夫の愚痴を言ったら隣人(♀)に抱かれた

ジャックハント

第1話 不満

 愛してるって、言ってくれたのに。この関係は、本当に愛で成り立っているんだろうか。

 頭の中で、何度も今朝の出来事が映し出される。もしかしたら、そんなの些細なことだと言われるかもしれない。でも、わたしにとっては小さな事じゃない。



 わたし、佐藤瑠美は夫の清四郎君と結婚して三年の月日が立っていた。今住んでいるマンションには、一年前に引っ越してきた。すっかりここでの生活も落ち着き、二人で過ごす時間にも慣れてきた頃だった。


「瑠美、朝食はまだか?」


 ベランダで洗濯物を干していると、ダイニングから夫のせい君の声がした。スマホを取り出して、時間を確認する。すでに、いつもの朝食時間が迫っていた。


「ごめん、これだけ片付けたいの。何なら、自分で用意しても――」

「はぁ? そんなの後でいいだろ。こっちの準備をしてくれよ。在宅のお前とは違って、こっちは通勤時間がかかるんだから」


 そう言いながら、せい君はスマホをかまっていた。彼の姿を見て、イラっとしてしまう。

 我が家の朝ご飯は、いつもトーストとコーヒーだ。トースターでパンを焼いて、インスタントコーヒーを用意すればそれで完成。なのに、せい君は自分で用意をしたがらない。

 それぐらい自分で用意すればいいのに。いつもそう思う。今わたしは、洗濯物を干しているっていうのに、なんでせい君はスマホをかまってるだけなの?

 でも、ご飯は奥さんが用意するもの。それが、彼の中の常識だった。

 胸の奥がチクチクと痛む。言ってやりたい。それぐらい、小学生だって自分で用意できるっていう事を。


「……わかった。ちょっと待って」


 でも、わたしは言わない。せい君と喧嘩なんてしたくないから。口喧嘩して嫌な空気になるぐらいなら、わたしが我慢する。それで夫婦仲が保たれるなら、それでいい。

 わたしは洗濯物を一旦放置して、キッチンへと向かった。一人で用意している間も、せい君が手伝ってくれる気配は無かった。



 それでも、人間には我慢の限界というものがある。

 せい君の出勤を見届けると、イライラの炎が勢いを増していった。


「これじゃあ、夫婦じゃなくて主人とお世話係じゃない!」


 何回か聞いた彼の愛してる、っていうのはこんなものだったのか。せい君の愛って、わたしを召使にすることなんだろうか。


「いいよね、自分は会社行って仕事するだけで。わたしなんて、家で働きながら家事よ。それに、せい君のお世話。はぁ~」


 言葉にすると、さらにイライラが増してくる。炎に薪をくべるようなものだった。そうなると、他の不満も泉のように湧いて来る。

 そもそも、結婚当初の家事は交代制だった。でもだんだん、仕事で疲れたからとか、趣味関係で出かけるからと家事を押し付けられ始めた。結婚前から在宅でデザイン系の仕事をしていたわたしは、それを断ることができずにいた。

 もちろん喧嘩したくなかったというのはあるけど、それぐらいならわたしがやってあげようと思っていた。

 でも、せい君は家にいても家事をしないようになってきた。休日はゲームやテレビをだらだらと見るようになり、家の事など忘れているようだった。

その頃から、わたしはモヤモヤを感じていたけれど、せい君も疲れてるんだろうと我慢していた。それを積み重ねていくうちに、気が付けば家事は全てわたしの仕事になっていた。


「それに、義母さん達の期待の目も辛いのよね……」


 結婚して三年。わたしは二十九歳、せい君は二十八歳。そろそろ子どもが欲しい頃合いだった。せい君の両親も、早く孫の顔が見たいなんて言ってくる。

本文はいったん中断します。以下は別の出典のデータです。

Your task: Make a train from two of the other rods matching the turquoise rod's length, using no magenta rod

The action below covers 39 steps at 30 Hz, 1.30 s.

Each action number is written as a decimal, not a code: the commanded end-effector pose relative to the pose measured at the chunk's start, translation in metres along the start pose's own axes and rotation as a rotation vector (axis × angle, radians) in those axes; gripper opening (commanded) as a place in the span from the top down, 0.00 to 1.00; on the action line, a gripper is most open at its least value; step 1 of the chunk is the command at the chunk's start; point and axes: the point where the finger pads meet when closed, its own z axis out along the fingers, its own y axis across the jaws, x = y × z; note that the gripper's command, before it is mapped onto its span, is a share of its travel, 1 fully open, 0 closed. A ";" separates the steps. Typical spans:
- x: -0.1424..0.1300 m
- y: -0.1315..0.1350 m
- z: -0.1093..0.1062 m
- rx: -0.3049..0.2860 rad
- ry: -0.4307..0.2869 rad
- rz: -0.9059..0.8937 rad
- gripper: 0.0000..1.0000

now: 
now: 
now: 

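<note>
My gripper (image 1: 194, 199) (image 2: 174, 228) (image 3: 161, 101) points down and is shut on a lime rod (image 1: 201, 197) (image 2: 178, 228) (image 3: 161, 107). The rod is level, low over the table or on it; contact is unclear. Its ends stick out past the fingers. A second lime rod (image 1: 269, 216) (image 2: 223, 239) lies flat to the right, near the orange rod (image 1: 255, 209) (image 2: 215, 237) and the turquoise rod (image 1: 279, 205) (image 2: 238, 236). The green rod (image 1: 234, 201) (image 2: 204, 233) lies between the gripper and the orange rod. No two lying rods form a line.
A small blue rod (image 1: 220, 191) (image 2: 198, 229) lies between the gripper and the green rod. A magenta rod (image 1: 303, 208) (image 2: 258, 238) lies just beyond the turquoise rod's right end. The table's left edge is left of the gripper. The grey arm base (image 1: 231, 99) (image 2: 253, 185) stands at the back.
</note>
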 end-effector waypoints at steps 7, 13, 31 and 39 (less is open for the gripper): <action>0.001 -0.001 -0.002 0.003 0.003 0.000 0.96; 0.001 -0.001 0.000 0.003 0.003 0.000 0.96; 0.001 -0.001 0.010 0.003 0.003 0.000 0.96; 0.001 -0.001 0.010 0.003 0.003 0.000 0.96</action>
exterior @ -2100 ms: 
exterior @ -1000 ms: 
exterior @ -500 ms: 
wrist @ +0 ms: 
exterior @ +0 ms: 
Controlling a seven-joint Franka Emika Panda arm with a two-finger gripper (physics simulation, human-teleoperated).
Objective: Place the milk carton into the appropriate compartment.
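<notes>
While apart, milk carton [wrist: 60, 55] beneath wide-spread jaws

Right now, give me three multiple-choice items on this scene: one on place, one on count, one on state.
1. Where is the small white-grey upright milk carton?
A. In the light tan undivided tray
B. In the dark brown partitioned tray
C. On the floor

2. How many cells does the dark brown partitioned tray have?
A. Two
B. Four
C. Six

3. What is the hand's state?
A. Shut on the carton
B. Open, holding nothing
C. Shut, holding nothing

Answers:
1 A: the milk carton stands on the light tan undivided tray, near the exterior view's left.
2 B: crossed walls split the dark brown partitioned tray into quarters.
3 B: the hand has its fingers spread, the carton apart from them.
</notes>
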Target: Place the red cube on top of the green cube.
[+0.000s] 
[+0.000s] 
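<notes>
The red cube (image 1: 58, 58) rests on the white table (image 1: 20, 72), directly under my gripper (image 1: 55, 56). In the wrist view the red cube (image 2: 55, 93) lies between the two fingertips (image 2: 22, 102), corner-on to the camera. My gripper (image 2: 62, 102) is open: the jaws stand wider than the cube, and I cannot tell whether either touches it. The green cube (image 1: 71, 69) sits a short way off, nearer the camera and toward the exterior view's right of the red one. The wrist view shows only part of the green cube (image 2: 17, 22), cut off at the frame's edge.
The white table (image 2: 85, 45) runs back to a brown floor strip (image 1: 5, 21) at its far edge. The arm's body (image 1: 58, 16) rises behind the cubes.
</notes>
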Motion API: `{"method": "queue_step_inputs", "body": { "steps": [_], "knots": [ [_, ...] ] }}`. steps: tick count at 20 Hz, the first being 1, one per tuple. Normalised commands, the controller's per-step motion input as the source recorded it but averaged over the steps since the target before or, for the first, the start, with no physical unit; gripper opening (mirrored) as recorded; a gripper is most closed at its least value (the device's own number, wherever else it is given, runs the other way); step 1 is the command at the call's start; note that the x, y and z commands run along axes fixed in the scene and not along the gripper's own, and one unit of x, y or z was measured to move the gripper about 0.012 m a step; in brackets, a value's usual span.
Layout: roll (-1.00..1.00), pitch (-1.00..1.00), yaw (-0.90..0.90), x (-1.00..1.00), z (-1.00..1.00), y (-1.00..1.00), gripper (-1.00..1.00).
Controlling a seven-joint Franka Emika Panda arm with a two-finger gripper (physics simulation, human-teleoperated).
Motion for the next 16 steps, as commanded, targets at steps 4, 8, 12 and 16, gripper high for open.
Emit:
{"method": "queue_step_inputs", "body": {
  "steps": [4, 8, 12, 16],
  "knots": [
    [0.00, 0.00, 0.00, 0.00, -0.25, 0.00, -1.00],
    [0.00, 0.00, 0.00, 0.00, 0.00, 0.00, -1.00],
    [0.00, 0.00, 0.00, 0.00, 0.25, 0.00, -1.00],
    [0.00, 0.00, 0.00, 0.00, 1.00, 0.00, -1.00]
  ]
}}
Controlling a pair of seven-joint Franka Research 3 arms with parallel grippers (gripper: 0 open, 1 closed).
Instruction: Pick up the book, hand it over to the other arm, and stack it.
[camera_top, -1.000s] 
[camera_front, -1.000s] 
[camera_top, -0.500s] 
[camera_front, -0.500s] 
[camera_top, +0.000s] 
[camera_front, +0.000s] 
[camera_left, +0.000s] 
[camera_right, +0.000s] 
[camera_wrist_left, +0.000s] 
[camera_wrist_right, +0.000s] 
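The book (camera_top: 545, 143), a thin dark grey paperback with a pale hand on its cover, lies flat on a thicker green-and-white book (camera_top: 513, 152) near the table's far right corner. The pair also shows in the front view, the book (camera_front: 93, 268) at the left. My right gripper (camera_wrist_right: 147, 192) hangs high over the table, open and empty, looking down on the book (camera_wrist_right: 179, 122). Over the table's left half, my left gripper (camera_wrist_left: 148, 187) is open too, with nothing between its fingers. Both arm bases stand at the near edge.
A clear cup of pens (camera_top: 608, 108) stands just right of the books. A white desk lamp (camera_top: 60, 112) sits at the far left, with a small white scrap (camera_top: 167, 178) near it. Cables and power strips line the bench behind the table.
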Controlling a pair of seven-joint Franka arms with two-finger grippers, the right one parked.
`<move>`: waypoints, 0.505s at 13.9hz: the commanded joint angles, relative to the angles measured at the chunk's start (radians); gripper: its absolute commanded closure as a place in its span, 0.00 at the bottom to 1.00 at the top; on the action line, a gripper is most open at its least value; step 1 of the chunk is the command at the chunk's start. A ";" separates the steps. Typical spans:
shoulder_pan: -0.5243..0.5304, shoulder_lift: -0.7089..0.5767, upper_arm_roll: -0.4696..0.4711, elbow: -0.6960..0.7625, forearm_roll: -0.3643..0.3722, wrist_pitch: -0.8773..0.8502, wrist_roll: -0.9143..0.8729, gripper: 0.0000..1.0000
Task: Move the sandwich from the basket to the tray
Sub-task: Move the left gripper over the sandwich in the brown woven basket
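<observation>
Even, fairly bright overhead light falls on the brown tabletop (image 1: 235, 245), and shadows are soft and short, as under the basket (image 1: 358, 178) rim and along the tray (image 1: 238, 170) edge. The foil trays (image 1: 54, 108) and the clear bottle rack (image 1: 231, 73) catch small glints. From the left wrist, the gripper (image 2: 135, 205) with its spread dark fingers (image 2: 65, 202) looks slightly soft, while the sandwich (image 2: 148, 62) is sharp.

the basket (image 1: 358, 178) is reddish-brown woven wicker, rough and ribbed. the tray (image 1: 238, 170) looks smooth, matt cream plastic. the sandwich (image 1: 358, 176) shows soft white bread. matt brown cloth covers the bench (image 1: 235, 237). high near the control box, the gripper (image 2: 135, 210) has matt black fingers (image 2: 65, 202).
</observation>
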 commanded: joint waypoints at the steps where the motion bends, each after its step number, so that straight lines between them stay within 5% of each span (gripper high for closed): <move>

 わたしも、子どもが欲しくない訳じゃない。でも、せい君はまだ乗り気じゃないらしい。何度か誘ったりしているのに。


「ごめん、今日疲れてる」

「明日は朝早くに起きたいから」


 しまいには。


「まだ、もう少し自由な時間を過ごしたい」


 と言う始末。もう十分満喫してるだろ、と言いたくなってしまう。新婚気分どころか、独身気分すらも抜けてない様子だった。


「あぁ、イライラするぅ~」


 思わず髪をくしゃくしゃにする。でも、こんな事をしている暇はない。朝できなかった洗濯物と、午前中に提出しないといけないデータがある。時間への焦りが、さらにわたしのイライラを加速させる。


「……今日もお邪魔しようかな」


 このイライラを早く吐き出したい。わたしには、この想いを受け止めてくれる人がいた。その人のお陰で、今のわたしは潰れずに済んでいる。カラカラに乾いた結婚生活という砂漠にあった、小さなオアシスが彼女なんだ。